Densho Digital Archive
Densho Visual History Collection
Title: Mitsuye May Yamada - Joe Yasutake - Tosh Yasutake Interview
Narrators: Mitsuye May Yamada, Joe Yasutake, Tosh Yasutake
Interviewers: Alice Ito (primary), Jeni Yamada (secondary)
Location: Seattle, Washington
Date: October 8 & 9, 2002
Densho ID: denshovh-ymitsuye_g-01-0060

<Begin Segment 60>

AI: So we're continuing again, and just before our last break, you were just at the point of leaving Seattle for the Puyallup Assembly Center. What do you recall of that day and that time?

MY: That was part of the, probably part of the, the period that we seemed to -- Tosh, I mean Joe, I don't know if you remember.

JY: My first recollection is when we got there.

MY: As you said, yeah. So we just seemed to have blocked that out in our mind, is that, I don't even remember the feelings that we had. Whether it was panic, or what. I do remember -- oh, the one thing that I do remember was that we saw a lot of people with big bags, like duffel bags or laundry bags with their stuff. But when we were told to take two suitcases, we took that literally. And we had two suitcases. So, two suitcases, remember? That was the order?

TY: Yeah.

MY: And then there, and then when we got to the bus stop, and then we saw the, we saw a lot of people with huge laundry bags, sacks full of stuff.
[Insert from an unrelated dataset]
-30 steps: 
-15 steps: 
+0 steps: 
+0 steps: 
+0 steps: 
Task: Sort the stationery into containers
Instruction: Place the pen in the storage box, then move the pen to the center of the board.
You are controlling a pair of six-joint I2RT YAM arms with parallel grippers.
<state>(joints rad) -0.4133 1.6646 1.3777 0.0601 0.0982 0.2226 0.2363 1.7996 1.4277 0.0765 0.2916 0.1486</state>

And we thought, "Oh gosh, we could have taken more." [Laughs] I remember thinking that. They, this one woman had this big, like a laundry bag that was tied on the top. And it looked like it was just chock full. And a canvas, white canvas bag. And I remember looking at that and thinking, "Gosh, we could have taken more," but in our family, we just -- I don't know where we got --

TY: Took it literally, I guess.

MY: We did take it literally. So we just, we had one paper box, kind of, suitcase. And literal suitcases. I don't know where we found ten suitcases. Did we have them?
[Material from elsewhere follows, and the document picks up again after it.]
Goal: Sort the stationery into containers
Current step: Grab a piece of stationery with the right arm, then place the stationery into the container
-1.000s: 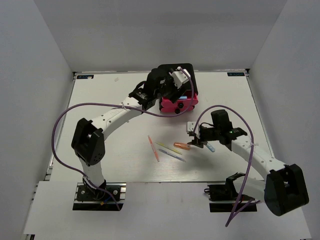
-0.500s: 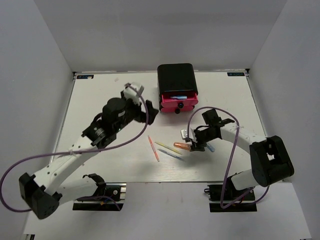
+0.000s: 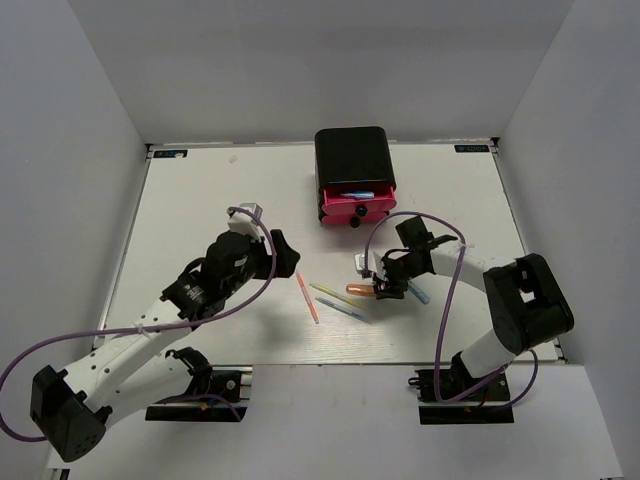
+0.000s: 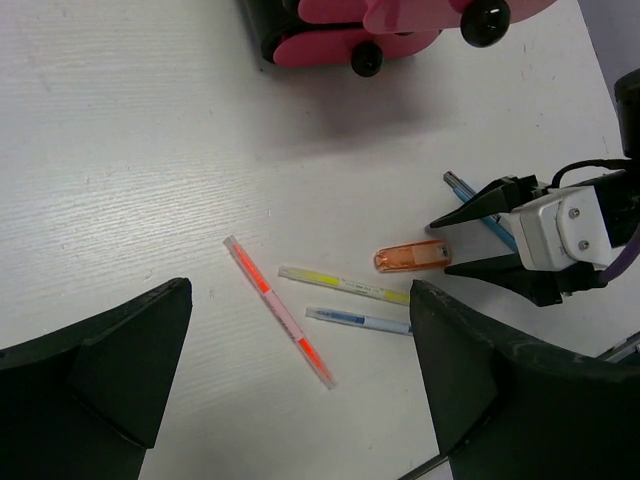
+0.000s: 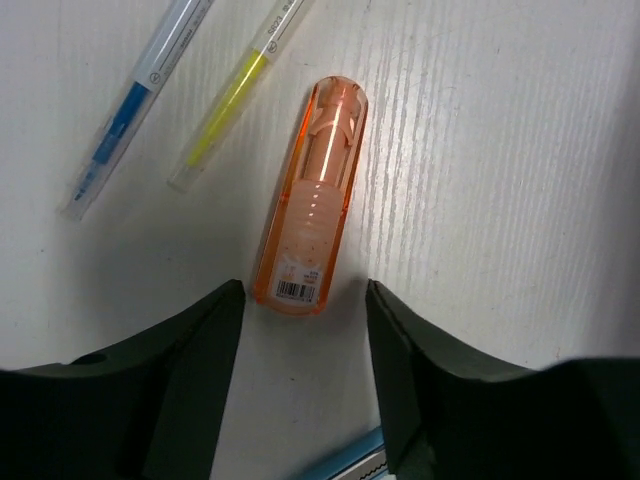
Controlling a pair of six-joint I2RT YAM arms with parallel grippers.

TY: I wish I could remember, but I don't remember. The whole thing is very vague to me.

MY: Yeah we, and I remember packing the suitcases, but -- and that was the only time that I remember anything about the --

TY: Well, remember that photograph that appeared in Seattle Times --

MY: The Seattle Times? Yeah.

TY: The things we were carrying. What happened to the big stuff?
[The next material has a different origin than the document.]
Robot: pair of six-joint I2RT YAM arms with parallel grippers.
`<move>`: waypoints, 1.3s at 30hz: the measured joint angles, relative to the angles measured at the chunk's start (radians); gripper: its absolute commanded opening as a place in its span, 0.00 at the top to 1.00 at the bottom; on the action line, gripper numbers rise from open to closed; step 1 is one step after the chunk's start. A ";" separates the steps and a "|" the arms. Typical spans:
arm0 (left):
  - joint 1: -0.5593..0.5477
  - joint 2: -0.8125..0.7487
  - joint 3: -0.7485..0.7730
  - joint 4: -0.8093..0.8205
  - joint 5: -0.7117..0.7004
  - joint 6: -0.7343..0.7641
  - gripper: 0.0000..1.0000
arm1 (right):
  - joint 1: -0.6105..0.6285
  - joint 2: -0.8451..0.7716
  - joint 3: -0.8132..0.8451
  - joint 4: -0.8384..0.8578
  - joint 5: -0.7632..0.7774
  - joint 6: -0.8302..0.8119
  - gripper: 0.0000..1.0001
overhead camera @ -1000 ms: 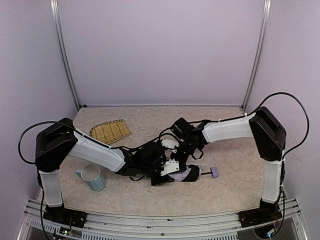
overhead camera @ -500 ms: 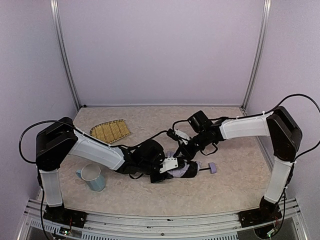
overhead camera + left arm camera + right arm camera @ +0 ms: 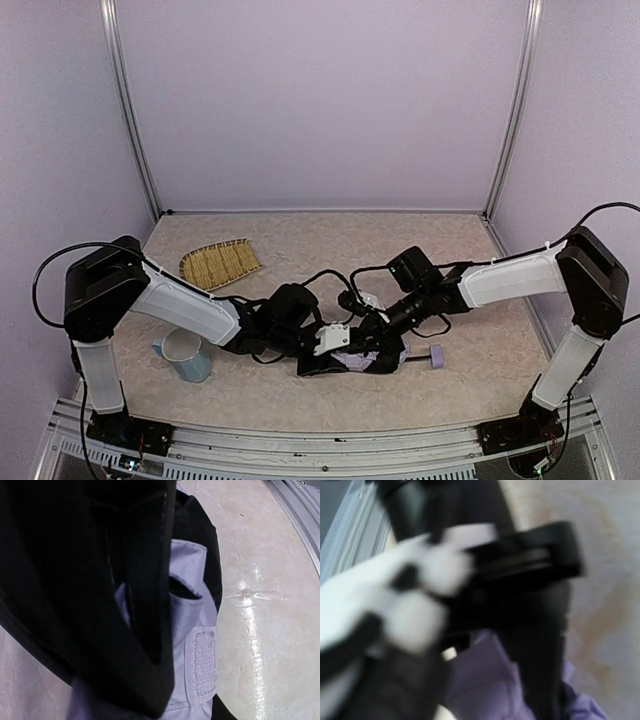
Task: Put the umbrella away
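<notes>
The table (image 3: 480, 385) carries the umbrella (image 3: 372, 357), folded and lying near the middle of its near half. My left gripper (image 3: 343, 350) is clamped partway closed across the bundle, I judge to pin the folds for strapping. My right gripper (image 3: 372, 322) sits pinched fully closed just above the bundle; whether it has fabric, I cannot tell through the blur. The fastening strap (image 3: 201, 665) looks unfastened. Since a second ago the right arm has stretched low and outward, and the handle knob (image 3: 434, 354) has slid slightly toward the near edge.
</notes>
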 measured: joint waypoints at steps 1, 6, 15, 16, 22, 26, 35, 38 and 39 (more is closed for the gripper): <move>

MY: Was I carrying something? Oh, I don't know if I --

TY: Well, what happened to the big stuff?

MY: You were carrying a bag.

JY: Yeah, I was, I had a shopping bag.

TY: You carried a little bag.

MY: Oh, you had a shopping bag? Oh...

TY: You had a shopping bag or something, too, right?

MY: Oh.

TY: And so what happened to the other stuff? The suitcases.

MY: Oh, maybe they just put them in the bus.

JY: They probably just threw 'em into the train, or something.

MY: That was a bus, I think.

TY: Oh, that was a bus. I think we were boarding a bus to go catch the train.

MY: To Puyallup.

TY: No, no. To Puyallup, because we went by bus.

MY: Yeah.

TY: Yeah, we were going to Puyallup then, right?

MY: And there was one with Mike with that helmet on?

TY: Yeah, he had that -- what?

MY: Safari --

JY: Safari.

MY: Safari helmet?

TY: Yeah, safari helmet, yeah. And I wasn't in the photo.

MY: You were not in the photo. Oh, then that was, that was, then we were going to Minidoka.

TY: Yeah, oh that's right, okay.

MY: We weren't going to Puyallup.

TY: That wasn't going to Puyallup.

MY: 'Cause if it had been a -- so we were leaving Puyallup to go to Minidoka?

JY: Uh-huh.

TY: Yeah, yeah. That's why I wasn't in the photo.

MY: Okay. But so --

TY: I had already gone.

AI: But on the bus to Puyallup, you were all together. You and Mike and your mother were all together on the bus.

MY: Uh-huh.

TY: Uh-huh.

AI: And then also on the bus, were there some of your neighbors and other --

MY: Yeah, the Okudas, I remember now, and our neighbors the Okudas were there.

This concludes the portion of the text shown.